Mais où est passée la présomption d’innocence?

A l’avènement de « balance ton porc » qui met en cause diverses personnalités célèbres dont Harvey Weinstein qui fait l’objet d’une attention toute particulière, il y a lieu de faire un constat : la présomption d’innocence tend à disparaitre. Alors reconnaissons-le, Harvey Weinstein c’est quand même 68 femmes, 7 accusations de viols et 4 enquêtes. Bien sûr, quand on entend de tels agissements, on a tout de suite envie de dire : « Quel porc ! Il mérite de passer sa vie en prison (si ce n’est la mort pour certain(e)s) ». Oui, mais là n’est pas la question. En droit, il existe la présomption d’innocence. Rappelons-le, il s’agit du principe selon lequel toute personne, qui se voit reprocher une infraction, est réputée innocente tant que sa culpabilité n’a pas été légalement démontrée. Il est vrai que lorsque l’on parle d’une accusation d’agression sexuelle ou de violence envers les femmes, elle est aux abonnés absents. Le producteur, maintenant viré de sa compagnie, honteux envers tous ceux qui l’entoure, bientôt déchu de la légion d’honneur avant d’être insulté et lynché par les médias a-t-il eu droit à cette présomption qui pourtant est appliquée par un très grand nombre de pays ? On peut très simplement répondre NON.

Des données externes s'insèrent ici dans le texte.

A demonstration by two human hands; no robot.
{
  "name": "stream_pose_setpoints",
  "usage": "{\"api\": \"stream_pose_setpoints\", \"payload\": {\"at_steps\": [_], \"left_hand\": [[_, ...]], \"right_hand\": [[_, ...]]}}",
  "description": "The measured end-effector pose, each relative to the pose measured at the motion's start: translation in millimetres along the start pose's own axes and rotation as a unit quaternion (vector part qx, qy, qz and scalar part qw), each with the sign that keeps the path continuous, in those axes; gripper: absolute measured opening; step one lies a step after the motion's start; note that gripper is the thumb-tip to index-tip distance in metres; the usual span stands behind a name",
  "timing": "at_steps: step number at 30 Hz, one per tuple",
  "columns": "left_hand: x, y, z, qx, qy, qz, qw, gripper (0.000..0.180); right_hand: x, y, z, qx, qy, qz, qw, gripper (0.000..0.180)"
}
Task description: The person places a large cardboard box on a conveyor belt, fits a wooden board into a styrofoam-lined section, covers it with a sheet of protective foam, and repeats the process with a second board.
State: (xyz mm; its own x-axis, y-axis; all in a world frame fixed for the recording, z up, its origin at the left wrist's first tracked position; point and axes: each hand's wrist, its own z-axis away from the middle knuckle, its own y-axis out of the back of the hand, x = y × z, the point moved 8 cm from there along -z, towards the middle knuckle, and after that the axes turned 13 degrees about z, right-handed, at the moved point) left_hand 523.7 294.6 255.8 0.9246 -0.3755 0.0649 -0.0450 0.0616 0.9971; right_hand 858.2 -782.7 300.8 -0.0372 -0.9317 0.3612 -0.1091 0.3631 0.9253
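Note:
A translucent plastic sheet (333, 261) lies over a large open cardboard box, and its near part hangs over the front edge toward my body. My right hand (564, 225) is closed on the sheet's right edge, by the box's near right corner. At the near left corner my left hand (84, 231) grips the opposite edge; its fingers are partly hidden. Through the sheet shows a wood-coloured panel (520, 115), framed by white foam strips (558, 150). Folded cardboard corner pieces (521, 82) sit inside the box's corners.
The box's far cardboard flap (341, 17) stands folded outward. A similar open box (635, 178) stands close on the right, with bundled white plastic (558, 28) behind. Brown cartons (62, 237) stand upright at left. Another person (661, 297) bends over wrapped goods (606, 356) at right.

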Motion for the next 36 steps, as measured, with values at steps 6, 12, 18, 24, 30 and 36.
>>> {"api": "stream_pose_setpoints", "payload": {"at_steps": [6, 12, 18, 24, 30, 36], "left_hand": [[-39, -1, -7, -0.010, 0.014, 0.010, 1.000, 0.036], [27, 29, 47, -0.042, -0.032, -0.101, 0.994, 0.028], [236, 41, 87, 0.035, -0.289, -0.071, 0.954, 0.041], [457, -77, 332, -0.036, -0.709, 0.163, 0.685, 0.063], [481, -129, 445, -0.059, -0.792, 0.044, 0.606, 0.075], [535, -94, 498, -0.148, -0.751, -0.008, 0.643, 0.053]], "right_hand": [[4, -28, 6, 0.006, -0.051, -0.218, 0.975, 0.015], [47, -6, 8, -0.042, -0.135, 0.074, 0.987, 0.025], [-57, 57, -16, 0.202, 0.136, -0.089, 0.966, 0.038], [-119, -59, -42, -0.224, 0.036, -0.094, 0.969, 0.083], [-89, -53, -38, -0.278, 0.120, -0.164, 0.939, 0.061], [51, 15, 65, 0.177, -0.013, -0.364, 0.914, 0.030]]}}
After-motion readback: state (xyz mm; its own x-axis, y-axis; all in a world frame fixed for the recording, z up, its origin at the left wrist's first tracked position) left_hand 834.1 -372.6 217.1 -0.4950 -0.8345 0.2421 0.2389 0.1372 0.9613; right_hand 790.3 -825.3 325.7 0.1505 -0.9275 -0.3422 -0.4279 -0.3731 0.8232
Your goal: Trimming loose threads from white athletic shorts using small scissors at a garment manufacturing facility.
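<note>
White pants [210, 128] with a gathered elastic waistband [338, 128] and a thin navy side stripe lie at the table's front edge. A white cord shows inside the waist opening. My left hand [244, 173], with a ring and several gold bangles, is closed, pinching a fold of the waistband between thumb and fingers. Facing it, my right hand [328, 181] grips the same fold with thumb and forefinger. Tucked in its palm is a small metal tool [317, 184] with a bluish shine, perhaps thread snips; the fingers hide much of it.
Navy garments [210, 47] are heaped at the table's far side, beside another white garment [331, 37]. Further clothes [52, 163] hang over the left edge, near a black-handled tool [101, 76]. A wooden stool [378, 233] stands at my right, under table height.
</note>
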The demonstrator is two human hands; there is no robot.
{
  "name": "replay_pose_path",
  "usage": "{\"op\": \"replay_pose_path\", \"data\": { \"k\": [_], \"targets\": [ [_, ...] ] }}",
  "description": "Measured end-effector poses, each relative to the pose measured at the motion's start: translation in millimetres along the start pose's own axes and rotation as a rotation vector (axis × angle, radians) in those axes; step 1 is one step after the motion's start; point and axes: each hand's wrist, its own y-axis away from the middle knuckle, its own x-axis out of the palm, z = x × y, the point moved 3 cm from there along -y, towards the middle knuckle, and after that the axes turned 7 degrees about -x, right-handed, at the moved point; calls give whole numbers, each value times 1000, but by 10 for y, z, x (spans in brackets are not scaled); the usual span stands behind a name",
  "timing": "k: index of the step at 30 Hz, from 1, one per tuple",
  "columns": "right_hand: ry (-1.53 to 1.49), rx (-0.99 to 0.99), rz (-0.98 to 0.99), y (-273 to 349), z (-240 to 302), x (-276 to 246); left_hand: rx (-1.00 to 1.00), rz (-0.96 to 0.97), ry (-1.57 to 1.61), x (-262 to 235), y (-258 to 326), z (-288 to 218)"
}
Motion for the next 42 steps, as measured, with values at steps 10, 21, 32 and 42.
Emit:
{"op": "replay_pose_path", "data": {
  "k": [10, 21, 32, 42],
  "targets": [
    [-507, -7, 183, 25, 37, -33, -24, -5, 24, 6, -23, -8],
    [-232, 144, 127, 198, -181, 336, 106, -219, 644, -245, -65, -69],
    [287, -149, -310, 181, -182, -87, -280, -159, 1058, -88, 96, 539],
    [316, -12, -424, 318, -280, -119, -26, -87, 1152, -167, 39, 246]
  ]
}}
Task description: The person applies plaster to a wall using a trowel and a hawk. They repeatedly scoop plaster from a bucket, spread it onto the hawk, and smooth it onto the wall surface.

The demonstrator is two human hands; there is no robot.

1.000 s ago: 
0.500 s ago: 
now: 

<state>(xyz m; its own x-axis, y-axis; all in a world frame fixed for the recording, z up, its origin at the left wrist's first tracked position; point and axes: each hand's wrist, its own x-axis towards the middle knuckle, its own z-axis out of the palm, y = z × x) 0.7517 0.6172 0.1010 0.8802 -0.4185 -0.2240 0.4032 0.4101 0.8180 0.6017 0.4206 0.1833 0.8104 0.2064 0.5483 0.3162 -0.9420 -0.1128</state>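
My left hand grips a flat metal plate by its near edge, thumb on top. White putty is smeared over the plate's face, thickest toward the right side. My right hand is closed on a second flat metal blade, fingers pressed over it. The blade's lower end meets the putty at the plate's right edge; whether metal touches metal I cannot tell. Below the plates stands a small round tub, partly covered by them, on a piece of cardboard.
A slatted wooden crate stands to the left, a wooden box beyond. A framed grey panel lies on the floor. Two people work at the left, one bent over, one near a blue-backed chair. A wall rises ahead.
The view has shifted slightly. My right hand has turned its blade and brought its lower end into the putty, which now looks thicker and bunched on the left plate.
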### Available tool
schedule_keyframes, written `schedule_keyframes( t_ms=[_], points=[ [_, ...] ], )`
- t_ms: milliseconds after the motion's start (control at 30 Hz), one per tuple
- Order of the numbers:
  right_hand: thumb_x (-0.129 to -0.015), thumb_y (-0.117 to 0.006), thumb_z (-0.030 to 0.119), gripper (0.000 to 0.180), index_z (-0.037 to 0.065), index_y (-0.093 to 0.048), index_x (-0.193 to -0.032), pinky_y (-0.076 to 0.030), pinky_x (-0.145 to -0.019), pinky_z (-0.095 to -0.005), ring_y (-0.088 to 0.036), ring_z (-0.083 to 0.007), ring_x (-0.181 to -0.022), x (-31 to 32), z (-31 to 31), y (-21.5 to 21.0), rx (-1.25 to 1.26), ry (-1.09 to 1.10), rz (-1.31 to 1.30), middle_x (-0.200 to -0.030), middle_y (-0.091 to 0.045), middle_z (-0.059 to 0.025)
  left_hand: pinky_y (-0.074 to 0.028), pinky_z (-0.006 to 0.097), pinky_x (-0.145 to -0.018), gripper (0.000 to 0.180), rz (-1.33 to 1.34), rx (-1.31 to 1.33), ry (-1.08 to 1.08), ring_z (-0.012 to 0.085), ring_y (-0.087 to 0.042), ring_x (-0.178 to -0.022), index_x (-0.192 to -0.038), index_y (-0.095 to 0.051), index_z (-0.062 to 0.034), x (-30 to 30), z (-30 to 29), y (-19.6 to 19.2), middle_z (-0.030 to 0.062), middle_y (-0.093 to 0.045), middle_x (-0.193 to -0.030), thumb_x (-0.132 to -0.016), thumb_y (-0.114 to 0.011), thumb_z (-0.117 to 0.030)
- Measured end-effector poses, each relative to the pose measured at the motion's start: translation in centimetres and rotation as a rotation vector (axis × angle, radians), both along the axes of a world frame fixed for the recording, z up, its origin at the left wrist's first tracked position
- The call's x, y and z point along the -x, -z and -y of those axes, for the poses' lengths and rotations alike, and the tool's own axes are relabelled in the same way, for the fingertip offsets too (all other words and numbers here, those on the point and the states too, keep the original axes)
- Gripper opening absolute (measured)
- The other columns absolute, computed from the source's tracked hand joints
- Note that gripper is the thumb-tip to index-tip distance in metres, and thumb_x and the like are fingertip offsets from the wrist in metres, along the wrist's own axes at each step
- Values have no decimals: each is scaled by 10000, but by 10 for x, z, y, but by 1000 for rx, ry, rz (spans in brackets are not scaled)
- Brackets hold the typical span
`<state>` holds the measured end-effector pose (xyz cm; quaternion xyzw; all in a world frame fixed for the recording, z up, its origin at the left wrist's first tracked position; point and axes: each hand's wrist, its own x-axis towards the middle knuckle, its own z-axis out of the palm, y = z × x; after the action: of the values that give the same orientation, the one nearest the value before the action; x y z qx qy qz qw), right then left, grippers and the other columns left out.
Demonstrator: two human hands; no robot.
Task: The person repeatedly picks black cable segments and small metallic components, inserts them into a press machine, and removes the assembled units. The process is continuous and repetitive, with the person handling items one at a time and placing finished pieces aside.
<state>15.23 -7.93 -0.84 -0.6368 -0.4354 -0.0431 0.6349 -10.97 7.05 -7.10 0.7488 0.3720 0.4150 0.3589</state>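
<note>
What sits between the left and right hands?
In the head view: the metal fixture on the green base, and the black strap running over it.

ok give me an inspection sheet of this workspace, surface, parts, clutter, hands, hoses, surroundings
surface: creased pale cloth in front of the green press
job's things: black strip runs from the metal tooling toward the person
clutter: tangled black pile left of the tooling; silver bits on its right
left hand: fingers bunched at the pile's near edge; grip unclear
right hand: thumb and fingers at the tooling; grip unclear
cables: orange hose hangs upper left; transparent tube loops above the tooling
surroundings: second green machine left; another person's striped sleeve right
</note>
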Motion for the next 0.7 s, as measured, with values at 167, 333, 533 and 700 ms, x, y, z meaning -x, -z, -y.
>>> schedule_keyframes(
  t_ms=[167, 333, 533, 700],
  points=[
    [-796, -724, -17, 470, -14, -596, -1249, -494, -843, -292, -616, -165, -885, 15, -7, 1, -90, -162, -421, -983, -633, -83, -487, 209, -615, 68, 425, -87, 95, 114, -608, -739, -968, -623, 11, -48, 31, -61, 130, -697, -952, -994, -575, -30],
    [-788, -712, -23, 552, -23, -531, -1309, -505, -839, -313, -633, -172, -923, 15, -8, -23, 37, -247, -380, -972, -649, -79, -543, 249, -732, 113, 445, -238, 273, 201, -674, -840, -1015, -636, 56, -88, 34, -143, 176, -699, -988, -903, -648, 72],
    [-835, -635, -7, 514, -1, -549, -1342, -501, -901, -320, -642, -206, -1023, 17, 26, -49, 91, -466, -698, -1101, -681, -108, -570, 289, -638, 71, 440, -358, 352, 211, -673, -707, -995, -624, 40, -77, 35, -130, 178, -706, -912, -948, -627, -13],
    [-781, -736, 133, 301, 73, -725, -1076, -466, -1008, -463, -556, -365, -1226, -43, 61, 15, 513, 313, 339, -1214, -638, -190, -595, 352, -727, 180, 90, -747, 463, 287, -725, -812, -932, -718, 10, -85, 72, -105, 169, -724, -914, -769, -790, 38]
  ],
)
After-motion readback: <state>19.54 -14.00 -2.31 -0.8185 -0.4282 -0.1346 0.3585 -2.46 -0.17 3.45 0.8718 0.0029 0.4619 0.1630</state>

L’opinion publique répond à un besoin insatiable, d’accuser, de blâmer et de déclarer coupable sans preuves. Cet homme n’est loin d’être un cas isolé. On citera Polanski, Strauss-Kahn mais aussi plus anciennement, Dreyfus. Le système est toujours le même : des centaines d’accusatrices portées par le témoignage d’une « présumée » victime et non d’une « victime » (il est bon de le préciser), relatent des faits remontant parfois à des dizaines d’années. Harcelé par la presse jaune, l’accusé est déclaré coupable par les médias sans même parfois qu’une victime ait porté plainte et encore moins qu’il ait été jugé. Il est crucial d’examiner cette folie médiatique qui met en cause les fondements juridiques que chacun devrait encore respecter.

Après avoir été mis en cause, un accusé doit encore être jugé pour terminer ses jours en prison s’il s’agit bien d’un viol. L’opinion publique ne distingue pas viol et harcèlement sexuel qui sont pourtant deux infractions différentes avec un régime propre. Personne ne sait vraiment ce qui se passe mais tout le monde veut y mettre son grain de sel. C’est bien sûr le cas de notre chère, secrétaire d’état, Marlène Schiappa. Comment ose-t-elle s’immiscer dans le travail judiciaire sans avoir les qualifications pour s’exprimer ? Cette dernière a déclaré à propos de l’affaire Jonathann Daval où l’aveu d’un meurtre entre époux a déclenché une tôlée générale, « que l’angle de la défense de Daval était proprement scandaleux ». Elle s’est élevée, contre l’argument selon lequel le geste de Daval s’expliquait par la personnalité écrasante de sa femme. Si celle-ci affirme qu’elle ne remet pas en cause le travail judiciaire, depuis quand un avocat doit-il être contraint par une ministre ? Marlène Schiappa doit respecter la défense et il est légitime que l’avocat prenne l’angle le plus à même de défendre les intérêts de son client. Laissons-faire la justice avant d’intervenir ! Pour elle, il s’agit d’un assassinat. Pourtant, d’un point de vue juridique : meurtre et assassinat sont deux notions juridiquement distinctes. Si ces deux infractions sont intentionnelles puisque l’auteur de l’acte a eu l’intention de tuer la victime, l’assassinat suppose la préméditation.

Avons-nous les circonstances exactes du meurtre ? L’objet de la dispute ? Tout cela reste encore inconnu. Le droit pénal est là pour révéler la vérité et la politique ne doit pas s’en mêler. L’instruction va suivre son cours et Daval aura son procès. Marlène Schiappa n’a aucun droit pour affirmer qu’il s’agit d’un assassinat, elle n’est ni avocate ni juge. Encore une fois, elle aurait mieux fait de se taire…

La présomption d’innocence, suppose que cette dernière soit renversée. Si l’on doit mettre les coupables en prisons, les accusés ne peuvent et ne doivent pas être condamnés avant d’être jugés. Tel est l’état de droit dont tout le monde parle sans savoir ce qu’il en retourne. Bientôt, on ne sera plus jugé que par l’opinion publique.